Lucy’s observations are carefully planned for maximum scientific return. Not only the nominal observational sequences guarantee fulfillment of the Level 1 science requirements, but the science return is also significantly expanded by adding more observations when possible.

The investigations pertinent to the Lucy mission’s Geology Working Group cover a broad range of topics that include terrain morphologies, stratigraphic relationships, cratering, and overall asteroid shapes. Lucy’s diversity of targets provides unique opportunities for comparative studies among Trojan asteroids, and with other populations of small bodies visited at close range, including near-Earth asteroids, Main Belt asteroids, and Kuiper Belt objects. Of particular interest is the range of physical properties of Lucy’s targets, across different spectral types (C-, D- P-types), masses (a factor of 100), and rotational periods (a factor of 50).

While the physical properties of Trojan asteroids are poorly understood, Lucy observations offer a unique opportunity to study at close range objects that may have formed in the outer Solar System and that could be volatile-rich. Because collisional rates within Trojans are similar to MBAs (Marshall et al. 2022) the Lucy encounters will provide a multi-body data set to compare with MBAs and to assess the similarities and differences of the two populations. A fundamental aspect of the Lucy mission is to address whether its targets are primordial or collisional fragments, thus helping to significantly constrain models of the origin of the Jupiter Trojans.

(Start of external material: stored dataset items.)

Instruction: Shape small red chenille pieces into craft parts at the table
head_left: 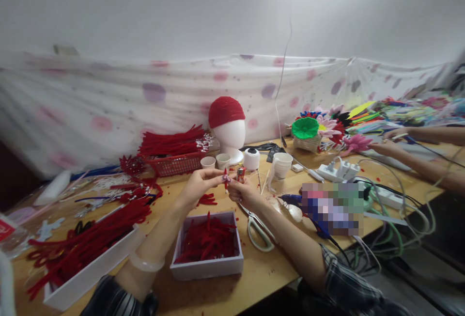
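My left hand (201, 182) and my right hand (242, 192) meet above the table, both pinching a small red pipe-cleaner piece (225, 179) between fingertips. Below them sits a pale box (207, 267) filled with short red pipe-cleaner pieces. White-handled scissors (258, 231) lie under my right forearm. A small red and silver object (240, 174) stands just behind my right hand.
A white tray (83, 277) of long red pipe cleaners lies at left. A red basket (174, 165), a foam head with a red cap (228, 127), paper cups (281, 163), a thread spool (251, 158), power strips (336, 170) and cables crowd the back. Another person's arms (417, 153) work at right.
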Demonstrator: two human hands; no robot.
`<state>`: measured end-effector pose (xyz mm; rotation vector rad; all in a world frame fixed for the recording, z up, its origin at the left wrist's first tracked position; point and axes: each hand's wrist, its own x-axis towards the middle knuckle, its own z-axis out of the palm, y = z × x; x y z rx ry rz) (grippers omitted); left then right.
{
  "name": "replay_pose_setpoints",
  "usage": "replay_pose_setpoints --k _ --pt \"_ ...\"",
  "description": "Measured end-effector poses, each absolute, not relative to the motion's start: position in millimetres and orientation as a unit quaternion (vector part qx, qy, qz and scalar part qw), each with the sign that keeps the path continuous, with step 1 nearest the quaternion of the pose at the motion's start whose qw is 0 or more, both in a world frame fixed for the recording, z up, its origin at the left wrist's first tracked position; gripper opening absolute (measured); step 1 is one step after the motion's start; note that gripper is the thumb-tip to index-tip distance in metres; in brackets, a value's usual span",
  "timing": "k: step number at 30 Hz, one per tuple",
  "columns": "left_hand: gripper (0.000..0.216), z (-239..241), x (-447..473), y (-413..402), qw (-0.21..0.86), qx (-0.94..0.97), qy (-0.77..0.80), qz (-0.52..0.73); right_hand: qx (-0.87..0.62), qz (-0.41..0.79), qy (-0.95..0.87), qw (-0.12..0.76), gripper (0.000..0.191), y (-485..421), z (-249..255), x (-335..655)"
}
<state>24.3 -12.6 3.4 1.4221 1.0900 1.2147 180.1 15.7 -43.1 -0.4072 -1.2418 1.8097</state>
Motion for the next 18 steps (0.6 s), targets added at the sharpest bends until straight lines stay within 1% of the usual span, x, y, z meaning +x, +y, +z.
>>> replay_pose_setpoints --k 2,5,8,10,13,18 --pt "0.036 1.5 25.1 -11.3 0.507 0.553 0.426 0.506 -0.166 0.730 -0.498 0.438 0.038 15.2 -43.1 180.0" --pt "0.032 4.8 25.6 -12.5 0.507 0.545 0.407 0.529 -0.167 0.755 -0.483 0.410 0.038 16.7 -44.4 181.1" --pt "0.027 13.3 24.7 -16.0 0.475 0.527 0.392 0.586 -0.174 0.784 -0.463 0.375 0.053 20.3 -47.9 181.8" --pt "0.025 18.5 24.0 -18.2 0.455 0.522 0.384 0.611 -0.195 0.787 -0.465 0.355 0.057 22.4 -50.4 180.9" --pt "0.022 22.1 24.3 -19.7 0.434 0.521 0.371 0.635 -0.230 0.792 -0.465 0.322 0.055 22.8 -51.6 178.1" --pt "0.019 19.4 27.7 -19.6 0.415 0.509 0.373 0.656 -0.258 0.786 -0.471 0.304 0.052 18.0 -48.5 173.3"
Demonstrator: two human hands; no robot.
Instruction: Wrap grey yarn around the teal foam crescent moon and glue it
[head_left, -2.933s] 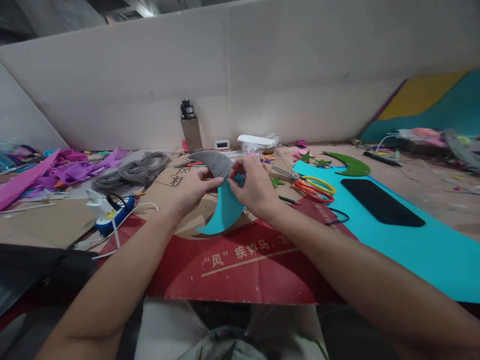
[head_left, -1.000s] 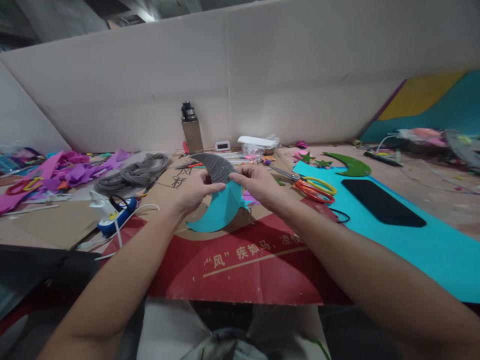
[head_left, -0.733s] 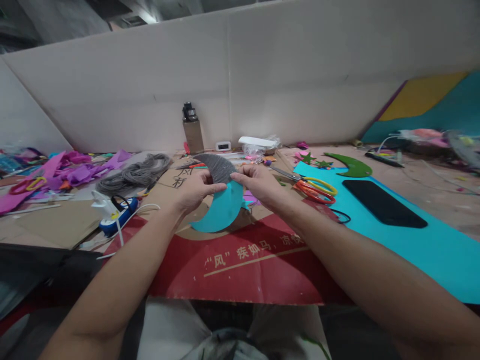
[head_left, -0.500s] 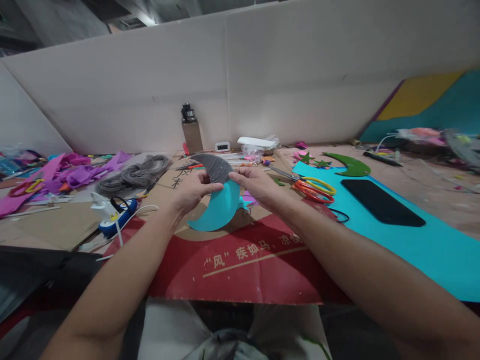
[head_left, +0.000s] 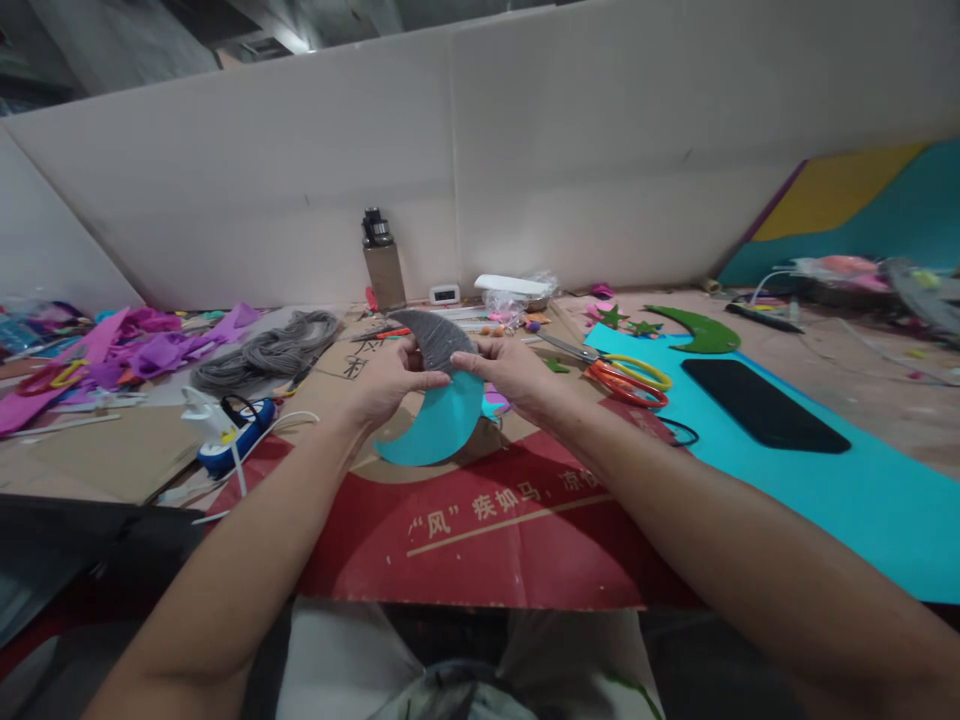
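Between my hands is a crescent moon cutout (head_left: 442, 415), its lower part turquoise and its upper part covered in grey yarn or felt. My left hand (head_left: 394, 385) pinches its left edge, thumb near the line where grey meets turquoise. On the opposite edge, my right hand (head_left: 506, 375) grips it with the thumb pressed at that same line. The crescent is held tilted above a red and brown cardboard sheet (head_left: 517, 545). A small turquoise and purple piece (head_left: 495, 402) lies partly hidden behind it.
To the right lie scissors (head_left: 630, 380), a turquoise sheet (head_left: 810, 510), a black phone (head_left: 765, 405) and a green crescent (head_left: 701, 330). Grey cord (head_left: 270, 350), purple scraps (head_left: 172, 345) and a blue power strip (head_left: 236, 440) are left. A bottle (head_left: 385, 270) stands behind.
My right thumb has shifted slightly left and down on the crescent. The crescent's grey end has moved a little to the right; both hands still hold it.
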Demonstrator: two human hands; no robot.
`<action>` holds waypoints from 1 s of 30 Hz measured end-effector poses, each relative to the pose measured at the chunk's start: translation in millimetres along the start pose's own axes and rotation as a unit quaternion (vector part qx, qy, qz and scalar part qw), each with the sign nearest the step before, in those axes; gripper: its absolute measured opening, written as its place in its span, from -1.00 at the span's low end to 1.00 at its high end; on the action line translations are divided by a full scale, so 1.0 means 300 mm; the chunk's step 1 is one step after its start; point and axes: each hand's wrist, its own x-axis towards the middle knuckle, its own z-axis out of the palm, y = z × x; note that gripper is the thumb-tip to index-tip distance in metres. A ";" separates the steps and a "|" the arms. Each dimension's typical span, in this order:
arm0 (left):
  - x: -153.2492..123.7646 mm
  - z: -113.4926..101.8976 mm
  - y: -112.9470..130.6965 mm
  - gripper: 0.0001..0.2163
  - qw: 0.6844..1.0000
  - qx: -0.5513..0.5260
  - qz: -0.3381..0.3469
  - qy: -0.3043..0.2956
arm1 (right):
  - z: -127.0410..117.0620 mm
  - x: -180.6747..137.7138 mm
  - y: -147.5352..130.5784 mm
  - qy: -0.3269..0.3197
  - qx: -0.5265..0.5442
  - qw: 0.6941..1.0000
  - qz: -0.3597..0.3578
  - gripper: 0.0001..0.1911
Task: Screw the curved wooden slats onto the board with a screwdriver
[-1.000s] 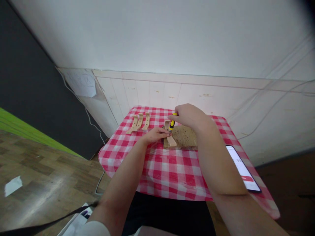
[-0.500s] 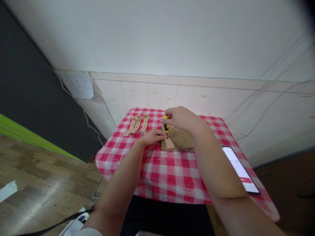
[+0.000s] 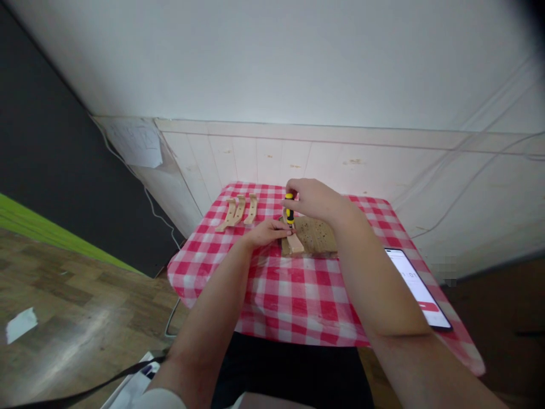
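Observation:
My right hand [image 3: 313,196] is closed around the top of a yellow and black screwdriver [image 3: 290,213], which stands upright over a pale curved wooden hook [image 3: 294,243]. That wooden piece lies on a worn wooden board [image 3: 317,236] dotted with small holes. The fingers of my left hand [image 3: 269,232] pinch at the screwdriver's lower end, against the wooden piece; whether they hold a screw is too small to tell. Several similar wooden hooks [image 3: 238,211] with holes lie on the table beyond my left hand.
A red-and-white checked cloth covers the small table [image 3: 293,307], which stands against a white panelled wall [image 3: 272,159]. A phone [image 3: 417,289] with a lit screen lies by the right edge. Cables hang along the wall, and a paper scrap [image 3: 21,325] lies on the floor.
The camera view has shifted slightly, so the table appears a little higher. Both hands stay at the screwdriver and the wooden hook, with little other visible movement.

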 end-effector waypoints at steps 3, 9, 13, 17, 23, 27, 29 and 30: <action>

An interesting application of the methods described in this article is offered by Eurybates, the largest remnant of a collisional family. While the age of the family is not well constrained (Marshall et al. 2022), Eurybates’ surface could be significantly less cratered than other similarly sized Trojans, including Orus. For this reason, the comparison of crater SFDs between Eurybates and Orus may reveal whether the shape of the impactor population SFD has evolved over time. In addition, Patroclus and Menoetius could inform us about the timing of their formation. Our expectation is that this binary system is primordial (e.g., Nesvorny et al. 2018), and their cratering ages could confirm or reject this expectation.

The investigations described here by the Lucy mission’s Geology Working Group will directly address some of these fundamental open questions in planetary science, and synergies with other working groups will provide an unprecedented understanding of Jupiter’s Trojan asteroids.